I don’t think the person who approved this advert didn’t know what he was doing. This is the standard today. It’s not perfect, and it’s definitely not non-Photoshopped, but somehow, this works among the consumers. People believe those model look like the adverts in real life, even though they know they go through many layers of makeup and post-processing after the fact.
Ad-agencies would do whatever works best, right? Maybe that’ll change in the coming days as more people begin to realize that it’s almost too perfect of a skin. Maybe in a decade or two, these kinds of adverts will become obsolete and funny. As for the time being, this works.
This is what I woke up to this morning.
I do know what you mean and thanks for the great clipping. I spotted another engineering term ‘Torque’ on it, towards the top left. Perhaps that explains how we ended up with the (very inappropriate) translation ‘loss of clamping force’. Torque is not a word we would expect to see on a skin care advert either!

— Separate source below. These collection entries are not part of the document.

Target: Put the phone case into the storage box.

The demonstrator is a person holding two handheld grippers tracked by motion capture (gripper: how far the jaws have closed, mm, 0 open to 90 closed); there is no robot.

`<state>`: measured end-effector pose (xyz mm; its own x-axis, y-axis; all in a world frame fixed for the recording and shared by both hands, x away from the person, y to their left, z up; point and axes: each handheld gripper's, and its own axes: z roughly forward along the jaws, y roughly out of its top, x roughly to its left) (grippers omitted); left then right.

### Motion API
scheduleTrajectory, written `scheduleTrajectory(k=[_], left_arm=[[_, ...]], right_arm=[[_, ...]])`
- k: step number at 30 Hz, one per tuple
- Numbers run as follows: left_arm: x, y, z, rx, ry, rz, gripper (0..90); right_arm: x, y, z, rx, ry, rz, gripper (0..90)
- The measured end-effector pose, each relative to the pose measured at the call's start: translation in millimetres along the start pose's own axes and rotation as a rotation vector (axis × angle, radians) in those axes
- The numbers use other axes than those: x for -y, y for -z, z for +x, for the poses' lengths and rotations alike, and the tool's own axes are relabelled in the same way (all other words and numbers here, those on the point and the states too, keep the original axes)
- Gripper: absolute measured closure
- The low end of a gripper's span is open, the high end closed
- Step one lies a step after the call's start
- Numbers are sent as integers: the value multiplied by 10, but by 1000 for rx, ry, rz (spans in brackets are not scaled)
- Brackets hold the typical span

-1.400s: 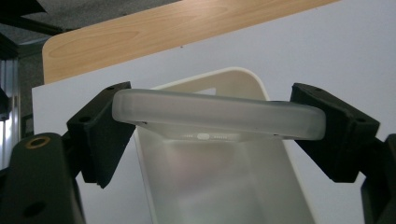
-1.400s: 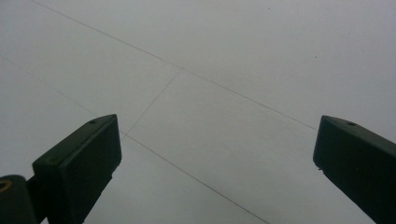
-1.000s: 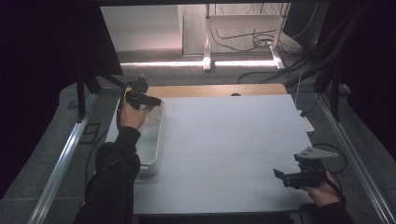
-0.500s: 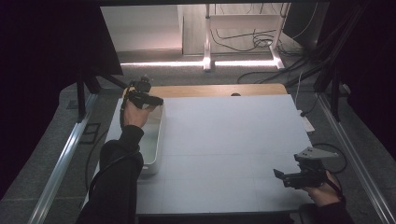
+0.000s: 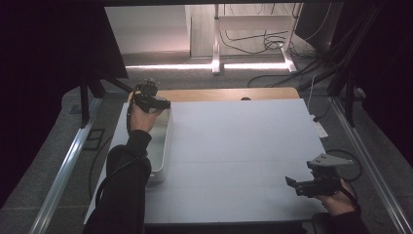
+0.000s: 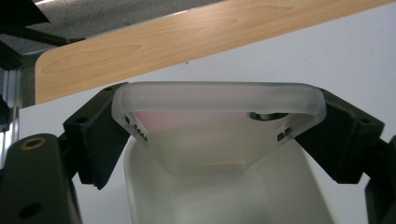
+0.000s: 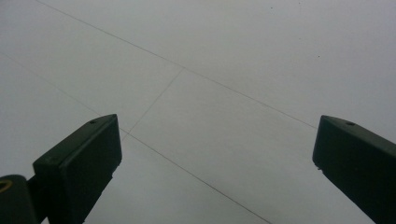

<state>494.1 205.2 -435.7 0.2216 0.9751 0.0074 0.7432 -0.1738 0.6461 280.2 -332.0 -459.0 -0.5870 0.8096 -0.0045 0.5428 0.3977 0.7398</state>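
Note:
A translucent frosted phone case (image 6: 217, 100) spans the gap between my left gripper's (image 6: 219, 133) black jaws, one side against each pad. The jaws have just been opening a little, and the case still sits between them. Below it lies a white tray (image 6: 224, 200). In the high view the left gripper (image 5: 165, 103) hovers over the far end of that tray (image 5: 160, 146) at the table's left side. My right gripper (image 5: 291, 183) rests near the front right corner, and its jaws (image 7: 217, 149) stand wide open over the bare white tabletop.
A wooden table edge (image 5: 229, 93) runs behind the white surface (image 5: 234, 146). Thin pencil-like lines cross the white top (image 7: 187, 70). Beyond the table are a metal stand and cables (image 5: 253, 44) on the floor.

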Motion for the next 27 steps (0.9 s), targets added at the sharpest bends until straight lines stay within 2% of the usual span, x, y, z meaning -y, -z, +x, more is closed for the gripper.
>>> scheduleTrajectory(k=[8,17,27], left_arm=[[20,-32,-4,-19,-28,-27,82],[15,-10,20,-24,-12,-39,18],[45,81,56,18,-9,-76,11]], right_arm=[[0,0,-3,-2,-1,2,9],[0,1,-1,-3,1,2,9],[0,-1,-8,-1,-5,3,3]])
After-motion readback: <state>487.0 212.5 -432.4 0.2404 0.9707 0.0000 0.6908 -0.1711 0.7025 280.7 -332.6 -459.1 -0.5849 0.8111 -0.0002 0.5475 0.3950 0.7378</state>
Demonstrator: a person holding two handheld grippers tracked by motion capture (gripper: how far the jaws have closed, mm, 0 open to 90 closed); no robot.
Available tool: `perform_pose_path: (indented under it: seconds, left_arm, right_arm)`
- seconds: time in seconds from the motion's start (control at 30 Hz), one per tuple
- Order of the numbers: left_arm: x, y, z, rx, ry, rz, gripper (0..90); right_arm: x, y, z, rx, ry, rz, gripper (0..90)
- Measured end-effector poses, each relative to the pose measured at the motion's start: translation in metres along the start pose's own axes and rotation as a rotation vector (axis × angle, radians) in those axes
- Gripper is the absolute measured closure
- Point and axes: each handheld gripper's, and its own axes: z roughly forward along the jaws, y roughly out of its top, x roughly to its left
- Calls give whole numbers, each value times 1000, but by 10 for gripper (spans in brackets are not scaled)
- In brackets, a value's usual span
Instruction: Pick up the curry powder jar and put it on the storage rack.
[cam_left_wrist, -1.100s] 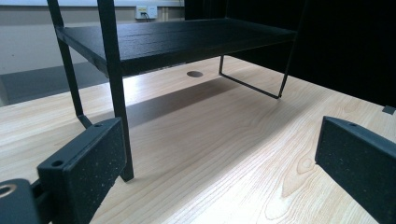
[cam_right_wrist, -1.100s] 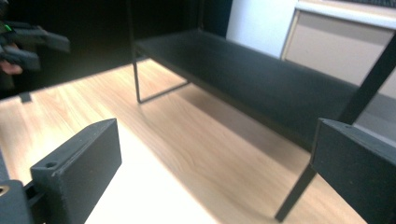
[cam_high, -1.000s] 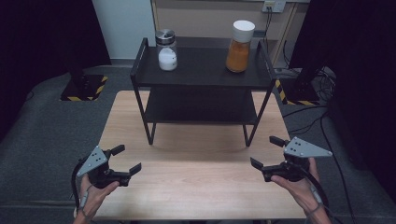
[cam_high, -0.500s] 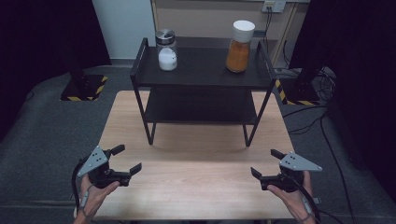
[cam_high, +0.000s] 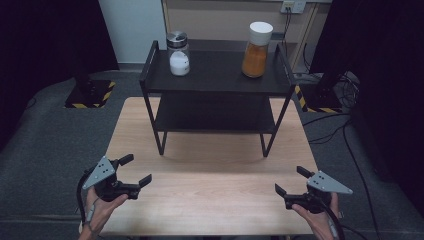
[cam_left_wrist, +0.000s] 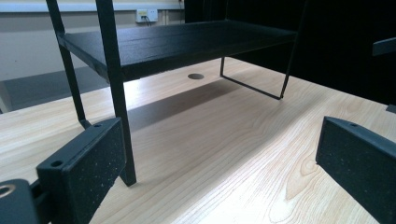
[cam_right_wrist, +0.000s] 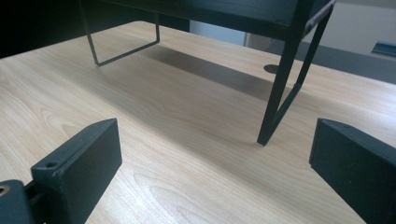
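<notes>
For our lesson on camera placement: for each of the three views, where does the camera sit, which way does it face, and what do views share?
High view: above the person's side, facing forward and down on the table; forearms, both hand-held grippers.
Left gripper view: low over the tabletop, facing the black shelf rack; own open jaws.
Right gripper view: low, facing that rack's leg; own open jaws.
Shared: rack, wooden tabletop.

Left claw (cam_high: 131, 172): held low at the person's near left, jaws spread wide with nothing between them, pointing forward and inward. The left hand (cam_high: 102, 207) grips it from below, forearm entering from the bottom edge. Right claw (cam_high: 292, 181): held low at the near right, jaws likewise wide apart and empty, pointing forward and inward. The right hand (cam_high: 316, 217) supports it from beneath. The two claws sit well apart.
</notes>
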Motion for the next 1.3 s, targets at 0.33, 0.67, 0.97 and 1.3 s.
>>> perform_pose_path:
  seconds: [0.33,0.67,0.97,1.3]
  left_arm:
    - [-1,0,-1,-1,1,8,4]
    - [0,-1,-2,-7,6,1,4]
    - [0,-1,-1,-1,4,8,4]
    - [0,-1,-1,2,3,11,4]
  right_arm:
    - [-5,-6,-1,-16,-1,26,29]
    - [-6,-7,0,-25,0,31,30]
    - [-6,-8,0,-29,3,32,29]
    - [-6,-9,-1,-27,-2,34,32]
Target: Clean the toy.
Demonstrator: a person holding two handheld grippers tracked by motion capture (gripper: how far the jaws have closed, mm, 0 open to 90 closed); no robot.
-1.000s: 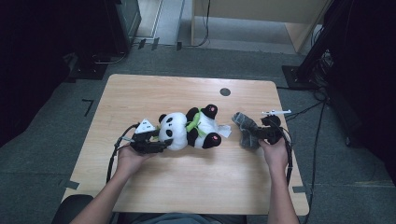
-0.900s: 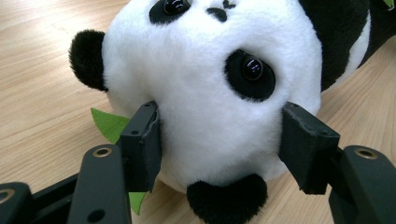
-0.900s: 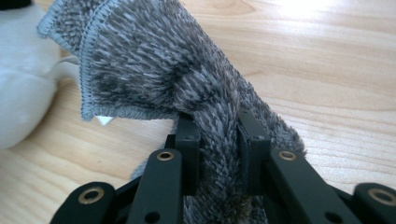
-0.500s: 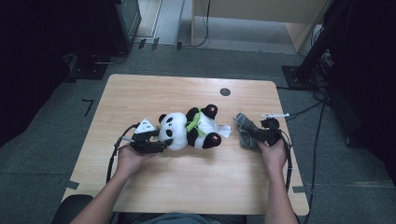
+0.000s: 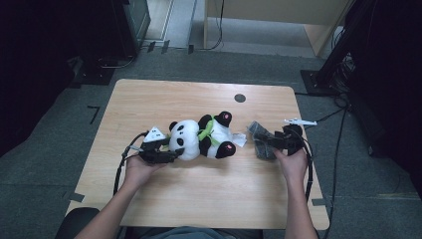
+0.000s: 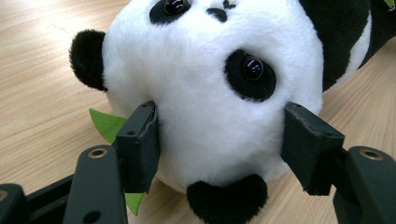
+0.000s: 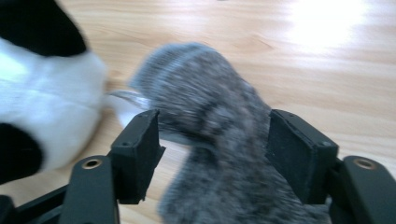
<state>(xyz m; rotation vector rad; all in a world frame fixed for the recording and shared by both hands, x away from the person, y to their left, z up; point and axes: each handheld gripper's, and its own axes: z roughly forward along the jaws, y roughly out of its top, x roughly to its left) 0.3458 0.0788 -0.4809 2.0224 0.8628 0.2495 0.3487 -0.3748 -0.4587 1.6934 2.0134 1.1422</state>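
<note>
**Panda toy pinched at the head, grey sock between loosened jaws**

One plush panda (image 5: 201,139) is being kept lying on its side near the middle of the wooden table (image 5: 164,99), its head toward the person's left. Its head is being pinched by the left gripper (image 5: 161,152); in the left gripper view both black pads are seen pressing into the white fur on either side of the face. A green felt leaf (image 6: 108,125) is being partly hidden behind the left jaw. One small white tag (image 5: 240,139) is lying at the panda's feet; any writing on it is too small to be read.

One grey sock (image 5: 260,139) is lying on the table just right of the panda. The right gripper (image 5: 271,143) is being held around it with jaws that have just been opening: in the right gripper view the sock, blurred, is sitting between the spread pads, with a gap showing on the right side. The sock's lower end is being cut off by the frame there.

One dark round mark (image 5: 240,98) is showing near the table's far edge.
</note>
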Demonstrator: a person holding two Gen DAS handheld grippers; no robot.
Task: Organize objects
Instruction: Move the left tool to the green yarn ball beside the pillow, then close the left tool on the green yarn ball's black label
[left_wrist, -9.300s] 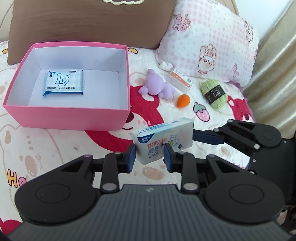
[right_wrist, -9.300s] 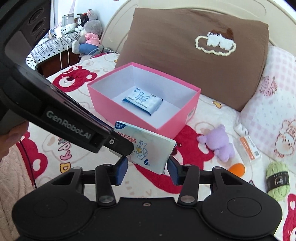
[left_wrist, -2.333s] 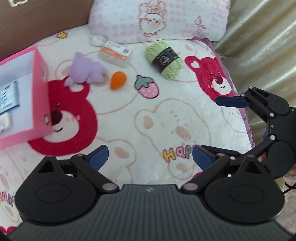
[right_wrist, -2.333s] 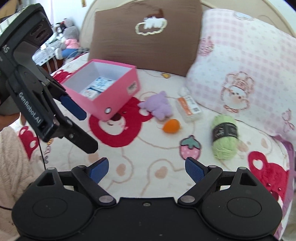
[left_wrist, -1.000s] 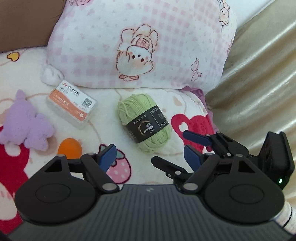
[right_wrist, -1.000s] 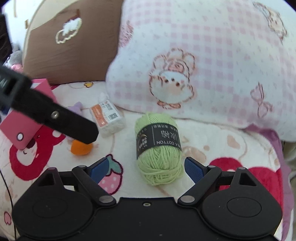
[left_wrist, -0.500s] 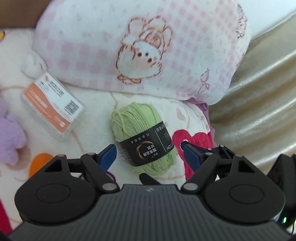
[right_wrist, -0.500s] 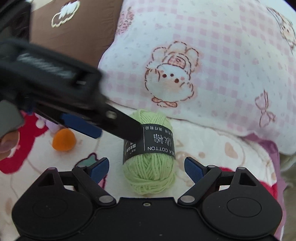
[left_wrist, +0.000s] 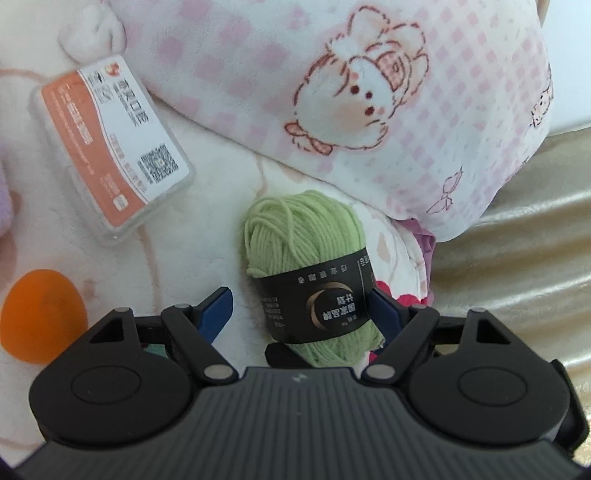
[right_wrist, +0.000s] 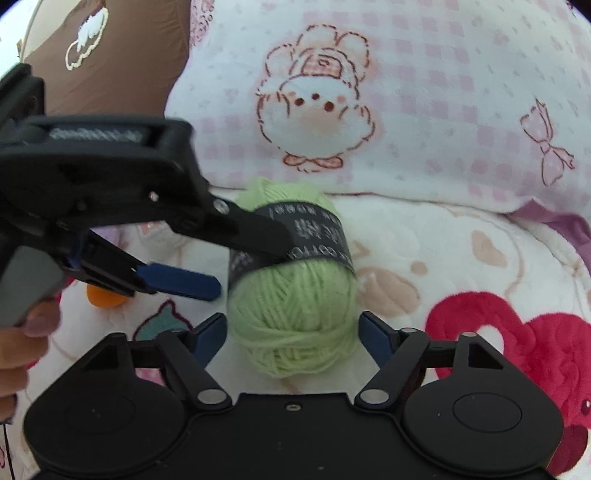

English is a funny language, with so many alternative words for pretty much (but not exactly) the same thing. It must make it very difficult for translators to understand what is and isn’t suitable for a particular context. We do understand what was intended by clamping force (skin tautness) but it will still raise a smile in most native speakers.
I’ve not visited India (so far), but in Japan I was interested to see so many English words used on adverts and signs with slightly different meanings. It shouldn’t be a surprise – after all English has absorbed and altered so many words from other languages.
Thanks for stopping by – it’s good to catch up with you. Are you going to be helping folks in BloggingU this season or are you busy engineering happiness some other way?